WHAT THE TASK ASKS
Search the listing below, and show each line that includes the word "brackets".
━━━━━━━━━━━━━━━━
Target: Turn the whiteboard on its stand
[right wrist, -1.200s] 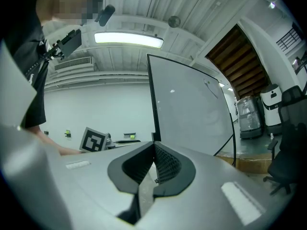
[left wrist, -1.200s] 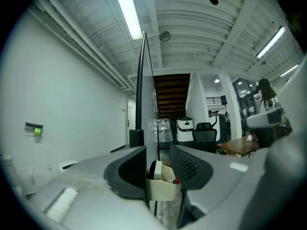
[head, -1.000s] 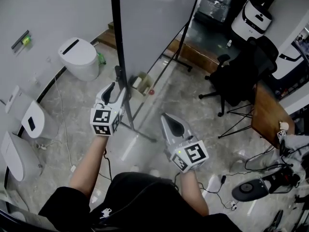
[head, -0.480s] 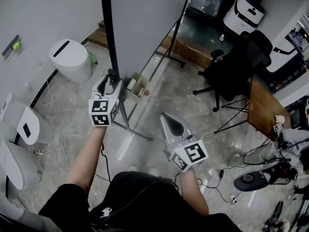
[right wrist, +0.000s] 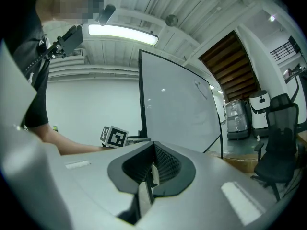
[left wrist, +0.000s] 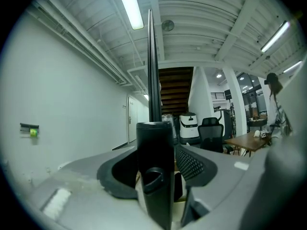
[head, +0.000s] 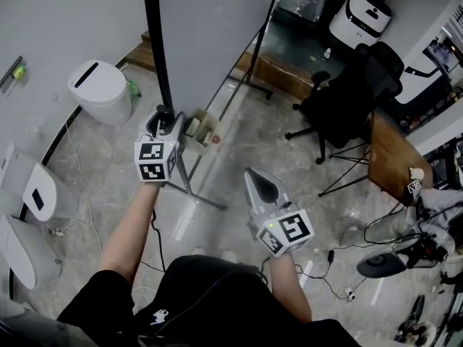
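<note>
Head view: whiteboard [head: 210, 35] on stand [head: 158, 49]

We read this as a robotics lab or open office workspace. Upper right of the head view: a black office chair [head: 340, 100], a wooden bench [head: 391, 168] and a white machine [head: 359, 13]; lower right, loose cables [head: 383, 230] on the stone-patterned floor [head: 239, 143]. A whiteboard [head: 210, 27] stands at top centre. In the left gripper view, strip lights [left wrist: 129, 6] hang under a bare ribbed ceiling [left wrist: 201, 13].

Bright o/head tube [left wrist: 129, 6], fisheye edges
</note>
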A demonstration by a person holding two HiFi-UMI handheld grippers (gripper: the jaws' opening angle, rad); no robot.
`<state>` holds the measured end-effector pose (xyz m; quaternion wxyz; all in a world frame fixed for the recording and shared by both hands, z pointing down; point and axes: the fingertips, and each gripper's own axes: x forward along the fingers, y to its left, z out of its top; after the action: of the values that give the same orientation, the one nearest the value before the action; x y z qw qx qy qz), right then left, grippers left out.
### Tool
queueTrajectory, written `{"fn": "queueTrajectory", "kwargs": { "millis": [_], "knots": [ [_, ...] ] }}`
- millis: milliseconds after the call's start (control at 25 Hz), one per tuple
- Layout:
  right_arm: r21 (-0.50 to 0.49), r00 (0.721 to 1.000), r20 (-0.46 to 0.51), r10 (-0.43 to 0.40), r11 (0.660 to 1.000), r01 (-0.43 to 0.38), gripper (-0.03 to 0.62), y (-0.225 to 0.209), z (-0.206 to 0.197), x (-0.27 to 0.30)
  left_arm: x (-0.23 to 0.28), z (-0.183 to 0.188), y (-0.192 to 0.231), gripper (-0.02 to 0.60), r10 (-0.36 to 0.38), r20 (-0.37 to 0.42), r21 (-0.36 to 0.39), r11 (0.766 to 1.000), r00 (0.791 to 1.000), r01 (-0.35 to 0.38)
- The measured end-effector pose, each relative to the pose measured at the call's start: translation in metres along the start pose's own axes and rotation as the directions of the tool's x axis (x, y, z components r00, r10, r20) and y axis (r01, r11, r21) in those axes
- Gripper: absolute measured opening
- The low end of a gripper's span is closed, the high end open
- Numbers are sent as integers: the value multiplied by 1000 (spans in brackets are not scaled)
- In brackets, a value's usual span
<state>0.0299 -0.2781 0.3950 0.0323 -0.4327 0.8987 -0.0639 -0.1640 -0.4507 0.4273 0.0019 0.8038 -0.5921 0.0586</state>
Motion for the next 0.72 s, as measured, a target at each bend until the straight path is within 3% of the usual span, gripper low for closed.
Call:
{"fn": "queueTrajectory", "kwargs": {
  "millis": [160, 720],
  "knots": [
    [1, 1000, 1, -7, 1000, 7, 9, 2, -2, -2, 0, -3, 5, 195, 5, -9, -18, 1000, 1000, -5],
    [10, 1000, 6, -15, 1000, 15, 9, 11, -8, -15, -3, -8, 6, 189, -6, -28, -43, 999, 1000, 5]
  ]
}}
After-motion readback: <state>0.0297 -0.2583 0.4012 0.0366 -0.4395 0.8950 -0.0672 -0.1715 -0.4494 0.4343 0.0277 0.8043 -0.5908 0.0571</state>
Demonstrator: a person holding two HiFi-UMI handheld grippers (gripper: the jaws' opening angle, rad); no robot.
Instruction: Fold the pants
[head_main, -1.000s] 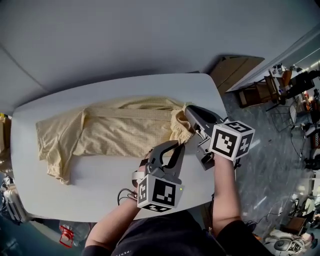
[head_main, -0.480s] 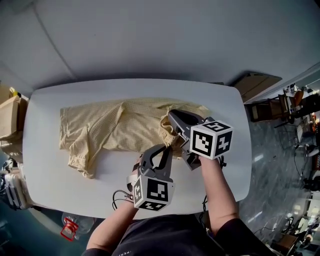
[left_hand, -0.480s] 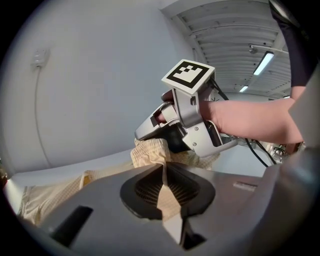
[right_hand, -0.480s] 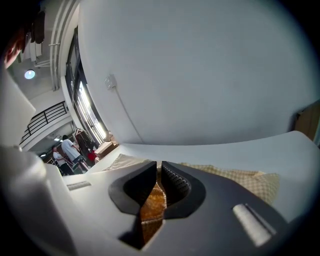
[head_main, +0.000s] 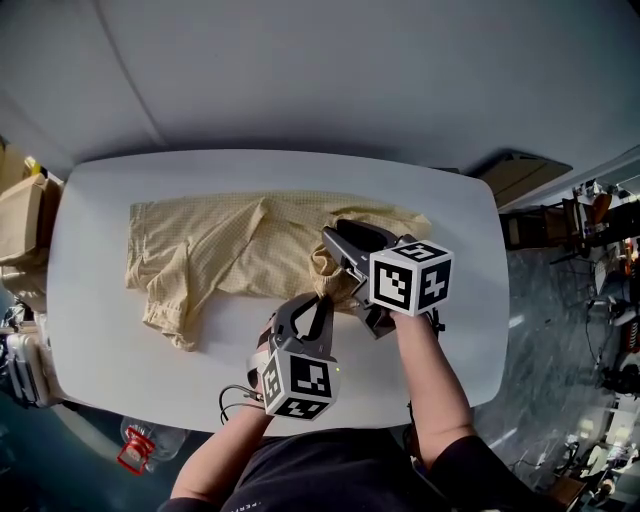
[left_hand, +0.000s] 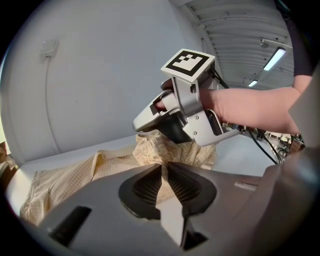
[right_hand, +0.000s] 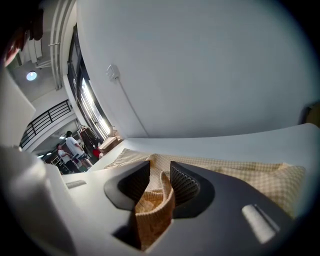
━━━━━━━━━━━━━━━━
SOLUTION FOR THIS EXERCISE
- Numbers are sent as integers: the value multiplied by 1000 (spans in brackets are not scaled)
- In brackets, a value's usual span

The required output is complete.